Übrigens ist es mit gelehrten Vorträgen und Abhandlungen oft genug nicht anders: auch bei ihnen ist das sachliche Thema oft nur Vorwand, um subjektiven Stimmungen Ausdruck zu verleihen.

Im Grunde redet jeder Mensch immer von seinen Hauptinteressen.

Man hat im Scherz einmal gesagt, wenn ein Engländer, ein Deutscher und ein Pole über den Orang-Utan ein Buch zu schreiben hätten, dann würde der Engländer ein Buch »Der Orang-Utan und der Fußballsport«, der Deutsche eins: »Der Orang-Utan und die Metaphysik« und der Pole ein Buch mit dem Titel: »Der Orang-Utan und die polnisch-nationale Frage« verfassen.

Dies ließe sich nach Belieben verlängern, nicht nur für Nationen, sondern auch für Einzelmenschen. Sie reden stets, auch bei den objektivsten Anlässen, über ihre subjektiven Interessen und Erlebnisse: nur der Grad und der Inhalt dieser Interessen wechseln.

Nietzsche redet so zum Beispiel in all seinen Büchern über sein Verhältnis zu Richard Wagner, Strindberg – – auch in seinen historischen Dramen oder philosophischen Abhandlungen – – über seine Ehekonflikte und Tolstoi über seine religiösen Gewissensnöte.

Dass das nicht bei allen Menschen so deutlich hervortritt, liegt zum Teil darin, dass nicht überall ein einzelnes Erlebnis so monomanisch dominiert, dass viele Interessen und Erlebnisse nebeneinander zum Ausdruck drängen und sich die Linien daher verwirren.

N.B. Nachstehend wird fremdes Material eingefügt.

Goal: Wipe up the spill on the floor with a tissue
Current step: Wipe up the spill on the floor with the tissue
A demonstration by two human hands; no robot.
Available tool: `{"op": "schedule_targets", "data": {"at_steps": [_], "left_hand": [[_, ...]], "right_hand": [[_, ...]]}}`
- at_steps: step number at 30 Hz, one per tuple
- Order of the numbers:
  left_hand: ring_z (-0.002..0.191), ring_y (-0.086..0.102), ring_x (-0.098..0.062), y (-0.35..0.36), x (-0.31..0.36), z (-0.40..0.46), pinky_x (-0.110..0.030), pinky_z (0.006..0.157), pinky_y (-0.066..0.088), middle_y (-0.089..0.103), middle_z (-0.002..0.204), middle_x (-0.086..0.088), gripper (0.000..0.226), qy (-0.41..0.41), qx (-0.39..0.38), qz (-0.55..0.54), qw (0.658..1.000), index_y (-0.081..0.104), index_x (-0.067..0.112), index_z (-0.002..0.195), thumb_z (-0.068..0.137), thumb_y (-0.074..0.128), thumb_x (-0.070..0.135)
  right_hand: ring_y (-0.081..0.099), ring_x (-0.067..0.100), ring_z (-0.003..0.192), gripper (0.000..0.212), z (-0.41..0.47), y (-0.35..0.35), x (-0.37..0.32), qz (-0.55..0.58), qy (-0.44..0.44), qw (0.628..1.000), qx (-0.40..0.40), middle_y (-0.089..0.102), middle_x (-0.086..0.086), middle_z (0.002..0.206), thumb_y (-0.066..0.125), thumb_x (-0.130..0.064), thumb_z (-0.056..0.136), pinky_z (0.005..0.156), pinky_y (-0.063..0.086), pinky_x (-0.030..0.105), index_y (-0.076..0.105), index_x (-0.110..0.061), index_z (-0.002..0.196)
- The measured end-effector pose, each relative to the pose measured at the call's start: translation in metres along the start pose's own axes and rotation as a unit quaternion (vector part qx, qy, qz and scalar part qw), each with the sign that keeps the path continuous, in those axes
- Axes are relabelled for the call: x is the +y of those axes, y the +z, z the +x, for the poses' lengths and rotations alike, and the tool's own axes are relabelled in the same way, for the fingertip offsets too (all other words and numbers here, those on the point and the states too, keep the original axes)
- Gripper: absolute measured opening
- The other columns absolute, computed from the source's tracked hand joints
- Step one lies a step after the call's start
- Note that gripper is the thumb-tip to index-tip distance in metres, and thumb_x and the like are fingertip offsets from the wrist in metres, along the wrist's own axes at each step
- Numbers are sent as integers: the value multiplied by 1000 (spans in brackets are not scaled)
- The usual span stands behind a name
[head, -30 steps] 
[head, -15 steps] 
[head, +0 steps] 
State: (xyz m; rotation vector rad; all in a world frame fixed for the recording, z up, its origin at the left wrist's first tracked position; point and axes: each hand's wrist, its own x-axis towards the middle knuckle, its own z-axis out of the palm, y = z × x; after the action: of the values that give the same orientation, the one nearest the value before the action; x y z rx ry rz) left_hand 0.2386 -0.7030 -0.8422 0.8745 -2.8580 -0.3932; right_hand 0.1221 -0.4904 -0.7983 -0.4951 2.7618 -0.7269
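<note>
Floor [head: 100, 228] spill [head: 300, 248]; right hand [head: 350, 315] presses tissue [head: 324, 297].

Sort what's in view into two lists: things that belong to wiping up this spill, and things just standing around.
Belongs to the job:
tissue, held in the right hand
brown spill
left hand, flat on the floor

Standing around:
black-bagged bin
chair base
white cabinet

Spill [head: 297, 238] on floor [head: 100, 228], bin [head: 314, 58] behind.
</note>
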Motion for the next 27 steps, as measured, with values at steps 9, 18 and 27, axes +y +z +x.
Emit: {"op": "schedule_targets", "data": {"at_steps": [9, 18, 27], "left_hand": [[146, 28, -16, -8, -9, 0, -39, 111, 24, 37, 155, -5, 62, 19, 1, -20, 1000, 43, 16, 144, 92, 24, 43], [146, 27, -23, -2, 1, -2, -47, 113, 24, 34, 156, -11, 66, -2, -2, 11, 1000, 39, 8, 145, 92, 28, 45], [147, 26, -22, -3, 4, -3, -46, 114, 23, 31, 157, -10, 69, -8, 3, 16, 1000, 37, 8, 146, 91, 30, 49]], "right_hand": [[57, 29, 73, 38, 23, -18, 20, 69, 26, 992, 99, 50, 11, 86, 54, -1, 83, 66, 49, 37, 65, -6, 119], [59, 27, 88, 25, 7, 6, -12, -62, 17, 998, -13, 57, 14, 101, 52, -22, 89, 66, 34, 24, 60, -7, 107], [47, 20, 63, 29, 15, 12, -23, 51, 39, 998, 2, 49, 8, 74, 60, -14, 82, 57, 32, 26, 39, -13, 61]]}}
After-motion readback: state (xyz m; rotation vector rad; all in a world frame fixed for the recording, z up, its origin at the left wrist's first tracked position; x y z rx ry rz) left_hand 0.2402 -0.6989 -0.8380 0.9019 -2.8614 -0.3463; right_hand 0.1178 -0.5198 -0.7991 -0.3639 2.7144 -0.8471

Jedenfalls ist die Sprache, wie alle anderen Ausdrucksmittel, nicht nur Ausdruck der formalen Struktur der Seele, sie offenbart stets auch die charakteristischen Erlebnisse des Individuums, selbst dann und dort, wo dies sie es nicht weiß und will.

Es gehört zu den verlockendsten Aufgaben des Psychologen, alles Gesprochene und Geschriebene auf diese subjektiven Ober- und Nebenstimmen abzuhorchen, in denen sich die persönlichen Erlebnisse spiegeln.

Wie die Refrains gewisser Lieder immer wiederkehren, so tauchen die dominierenden Erlebnisse im Gespräch immer wieder auf, oft nur als Relativsätze, als Parenthesen, als Vergleiche; aber sie leuchten überall durch, wie der weiße Hintergrund in einem Aquarellbild.

Oft treibt der Sprecher auch ein — für den unbefangenen Beobachter sehr lustiges — Versteckspiel, indem er sich zwingen will, nicht von dem zu reden, was ihn innerlich beschäftigt, und kommt doch stets immer wieder darauf zurück.

Man hat das in der Kriminalpsychologie auszunutzen gesucht, so dass man die Angeklagten nötigte, zu allerlei ihnen zugerufenen Worten verwandte Begriffe hinzuzufügen, wobei man annahm, dass sich das Schuldbewusstsein in den Assoziationen verriete.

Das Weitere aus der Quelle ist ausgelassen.